- [Exercise requirements] The answer must consist solely of the lines below starting at the one containing "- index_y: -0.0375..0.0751" and ending at the one containing "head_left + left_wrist", repeated exactly, with both ends included and all pictures omitted.

- [Provided material]
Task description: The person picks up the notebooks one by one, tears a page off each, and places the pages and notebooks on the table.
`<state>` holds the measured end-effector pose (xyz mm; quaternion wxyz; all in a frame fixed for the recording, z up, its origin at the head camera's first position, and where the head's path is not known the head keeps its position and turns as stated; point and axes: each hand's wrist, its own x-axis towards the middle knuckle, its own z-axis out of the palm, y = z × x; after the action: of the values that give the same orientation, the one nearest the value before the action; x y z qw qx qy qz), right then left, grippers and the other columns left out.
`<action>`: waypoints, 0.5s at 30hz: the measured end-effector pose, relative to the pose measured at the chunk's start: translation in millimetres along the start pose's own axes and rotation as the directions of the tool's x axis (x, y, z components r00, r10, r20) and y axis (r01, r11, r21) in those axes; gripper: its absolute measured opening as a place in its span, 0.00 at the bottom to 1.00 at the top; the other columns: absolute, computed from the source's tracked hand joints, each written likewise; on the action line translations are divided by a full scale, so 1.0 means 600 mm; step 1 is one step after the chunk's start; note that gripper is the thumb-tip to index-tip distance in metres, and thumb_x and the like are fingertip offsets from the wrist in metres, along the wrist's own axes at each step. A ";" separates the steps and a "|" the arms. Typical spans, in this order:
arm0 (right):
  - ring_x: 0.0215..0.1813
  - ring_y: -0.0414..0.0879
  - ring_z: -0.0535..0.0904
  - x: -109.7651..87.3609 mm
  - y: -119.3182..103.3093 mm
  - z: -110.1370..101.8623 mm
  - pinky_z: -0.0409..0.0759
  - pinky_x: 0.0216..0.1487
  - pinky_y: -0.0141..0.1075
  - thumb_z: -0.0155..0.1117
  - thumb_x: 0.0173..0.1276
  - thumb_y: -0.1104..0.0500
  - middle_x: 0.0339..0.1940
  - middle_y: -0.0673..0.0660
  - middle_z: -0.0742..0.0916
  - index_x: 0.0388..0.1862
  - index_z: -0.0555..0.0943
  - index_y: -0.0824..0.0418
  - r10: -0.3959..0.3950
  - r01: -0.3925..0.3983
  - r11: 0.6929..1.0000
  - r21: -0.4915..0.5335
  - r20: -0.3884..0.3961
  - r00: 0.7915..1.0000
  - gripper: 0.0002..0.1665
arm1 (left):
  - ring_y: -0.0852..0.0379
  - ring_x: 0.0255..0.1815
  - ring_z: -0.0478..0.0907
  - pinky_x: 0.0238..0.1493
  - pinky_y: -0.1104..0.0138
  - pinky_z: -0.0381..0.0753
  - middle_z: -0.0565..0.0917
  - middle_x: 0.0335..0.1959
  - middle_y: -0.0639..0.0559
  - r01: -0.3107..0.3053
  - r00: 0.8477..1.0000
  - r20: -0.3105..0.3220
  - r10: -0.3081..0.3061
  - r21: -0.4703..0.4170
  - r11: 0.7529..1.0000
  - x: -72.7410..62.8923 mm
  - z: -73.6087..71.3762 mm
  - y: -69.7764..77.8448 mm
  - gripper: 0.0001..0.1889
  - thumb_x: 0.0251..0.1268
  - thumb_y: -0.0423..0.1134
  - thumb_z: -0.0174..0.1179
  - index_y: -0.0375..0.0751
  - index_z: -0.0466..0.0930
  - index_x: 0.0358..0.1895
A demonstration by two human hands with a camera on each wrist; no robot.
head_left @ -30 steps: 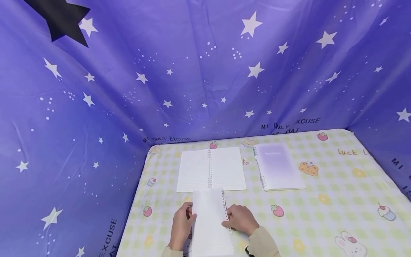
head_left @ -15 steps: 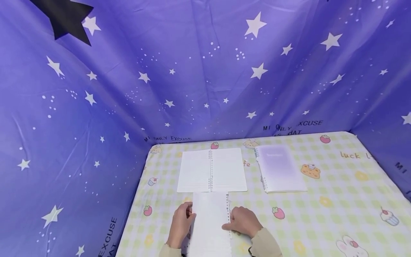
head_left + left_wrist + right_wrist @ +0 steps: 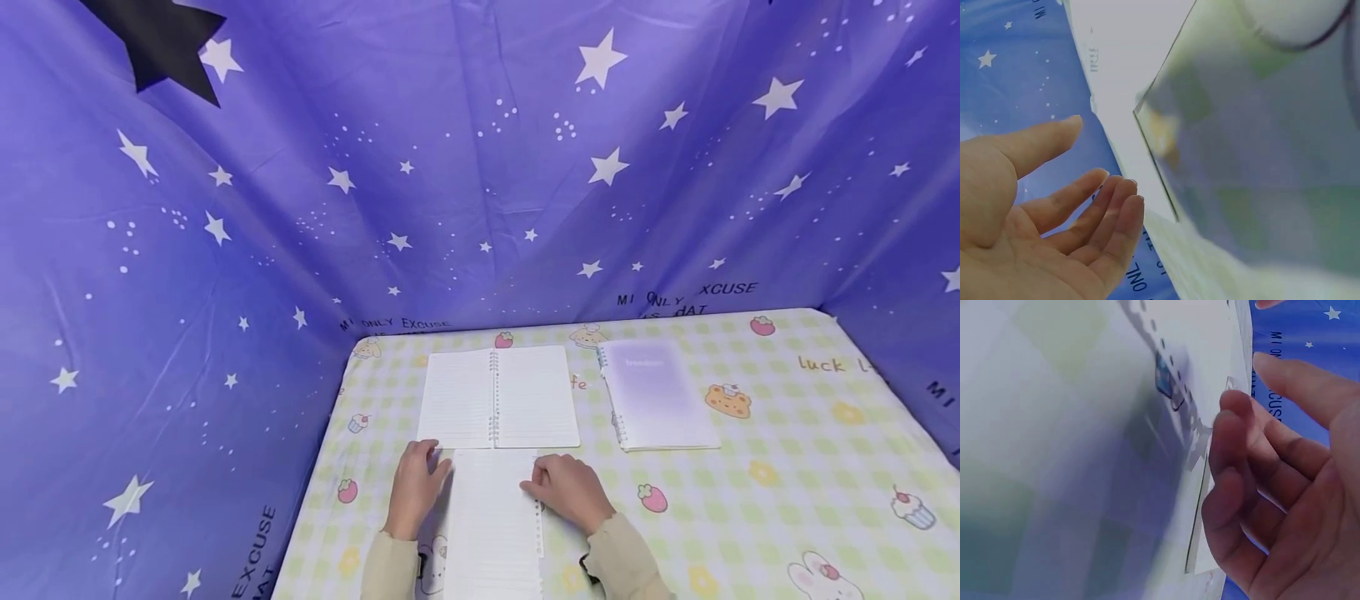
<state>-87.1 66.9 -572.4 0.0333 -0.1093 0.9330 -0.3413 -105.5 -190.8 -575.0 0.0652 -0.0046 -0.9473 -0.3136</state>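
A loose lined sheet [image 3: 492, 525] with a ragged row of punched holes along its right edge lies in front of an open spiral notebook [image 3: 459, 402], its top edge close to the notebook's lower edge. Beside the sheet's left edge is my left hand [image 3: 414, 492]; in the left wrist view its fingers [image 3: 1113, 225] are loosely bent, thumb apart, with nothing between them. At the sheet's upper right corner is my right hand [image 3: 572, 492]. Its fingers [image 3: 1222, 494] curl loosely in the right wrist view, away from the thumb, and hold nothing visible. A torn paper scrap [image 3: 1199, 447] shows near them.
A closed spiral notebook with a purple cover [image 3: 660, 400] lies to the right of the open one. Under everything is a green-and-white checked tablecloth [image 3: 772, 525] with printed cartoons. A purple star-patterned curtain [image 3: 450, 167] encloses the table's back and sides.
Both hands have moved up along the sheet and loosened from its edges. The sheet, held at both sides before, now lies flatter below the open notebook.
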 end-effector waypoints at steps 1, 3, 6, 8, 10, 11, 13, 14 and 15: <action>0.15 0.34 0.64 0.003 0.000 0.001 0.65 0.19 0.28 0.73 0.61 0.49 0.12 0.40 0.72 0.17 0.75 0.48 -0.003 0.003 1.000 -0.002 -0.011 1.000 0.18 | 0.46 0.44 0.80 0.48 0.54 0.83 0.82 0.43 0.42 0.001 1.000 -0.002 -0.001 0.001 1.000 0.005 -0.001 0.001 0.19 0.60 0.37 0.69 0.29 0.80 0.52; 0.16 0.34 0.65 0.009 -0.001 0.003 0.66 0.20 0.28 0.74 0.61 0.50 0.13 0.39 0.73 0.19 0.76 0.48 -0.008 0.008 1.000 -0.001 -0.037 0.999 0.16 | 0.44 0.45 0.80 0.50 0.52 0.82 0.82 0.44 0.40 0.010 1.000 -0.013 -0.010 0.006 1.000 0.017 -0.002 0.001 0.19 0.61 0.38 0.68 0.29 0.80 0.52; 0.18 0.32 0.66 0.020 -0.004 0.008 0.67 0.22 0.27 0.74 0.61 0.52 0.16 0.38 0.75 0.22 0.78 0.49 -0.022 0.022 1.000 -0.003 -0.086 0.996 0.13 | 0.39 0.50 0.79 0.53 0.49 0.82 0.81 0.48 0.35 0.043 0.999 -0.024 -0.043 0.012 0.999 0.033 -0.005 0.000 0.21 0.63 0.39 0.67 0.27 0.79 0.53; 0.21 0.32 0.67 0.026 -0.008 0.011 0.68 0.23 0.27 0.74 0.60 0.54 0.18 0.39 0.75 0.25 0.78 0.50 -0.035 0.034 0.999 -0.012 -0.124 0.992 0.12 | 0.35 0.53 0.77 0.54 0.47 0.81 0.79 0.50 0.31 0.080 0.997 -0.022 -0.080 0.015 0.997 0.044 -0.007 -0.001 0.22 0.63 0.39 0.66 0.25 0.78 0.54; 0.24 0.34 0.68 0.031 -0.011 0.015 0.69 0.25 0.28 0.74 0.60 0.55 0.21 0.41 0.76 0.27 0.79 0.52 -0.050 0.046 0.998 -0.030 -0.160 0.986 0.10 | 0.32 0.56 0.74 0.56 0.45 0.79 0.77 0.52 0.28 0.128 0.992 -0.005 -0.128 0.031 0.991 0.053 -0.008 -0.002 0.25 0.64 0.41 0.65 0.22 0.77 0.55; 0.26 0.35 0.69 0.034 -0.013 0.017 0.71 0.27 0.29 0.75 0.60 0.55 0.23 0.42 0.77 0.29 0.80 0.53 -0.058 0.052 0.998 -0.041 -0.175 0.983 0.10 | 0.31 0.56 0.73 0.56 0.44 0.78 0.76 0.52 0.28 0.154 0.988 0.006 -0.154 0.040 0.987 0.057 -0.008 -0.003 0.26 0.64 0.41 0.65 0.21 0.76 0.56; 0.31 0.38 0.73 0.039 -0.015 0.021 0.76 0.32 0.32 0.75 0.60 0.55 0.29 0.45 0.80 0.34 0.82 0.55 -0.074 0.064 0.996 -0.062 -0.189 0.979 0.10 | 0.29 0.56 0.72 0.56 0.43 0.77 0.75 0.52 0.26 0.193 0.980 0.029 -0.195 0.055 0.980 0.064 -0.008 -0.004 0.27 0.64 0.42 0.65 0.19 0.74 0.56; 0.35 0.40 0.75 0.042 -0.016 0.023 0.78 0.36 0.35 0.75 0.60 0.54 0.32 0.46 0.82 0.36 0.82 0.56 -0.082 0.070 0.995 -0.071 -0.190 0.978 0.11 | 0.29 0.56 0.72 0.56 0.43 0.77 0.75 0.52 0.26 0.208 0.977 0.039 -0.211 0.066 0.976 0.068 -0.007 -0.004 0.28 0.64 0.43 0.64 0.19 0.74 0.56; 0.39 0.42 0.77 0.045 -0.016 0.026 0.79 0.40 0.37 0.75 0.60 0.54 0.35 0.48 0.83 0.39 0.82 0.57 -0.093 0.078 0.993 -0.085 -0.190 0.977 0.13 | 0.29 0.56 0.71 0.55 0.43 0.77 0.74 0.52 0.25 0.219 0.974 0.047 -0.223 0.074 0.973 0.071 -0.006 -0.004 0.28 0.64 0.43 0.64 0.18 0.74 0.55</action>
<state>-109.3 43.9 -578.0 -0.0766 -0.1167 0.9387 -0.3153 -147.3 -196.4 -568.0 0.0039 0.0947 -0.9535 -0.2860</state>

- [Response]
  - index_y: -0.0375..0.0751
  - index_z: -0.0466..0.0930
  - index_x: 0.0358..0.1895
A demonstration by two human hands with a camera on each wrist; no robot.
head_left @ -30 steps: 
head_left @ -15 steps: 
head_left + left_wrist + right_wrist @ +0 steps: 

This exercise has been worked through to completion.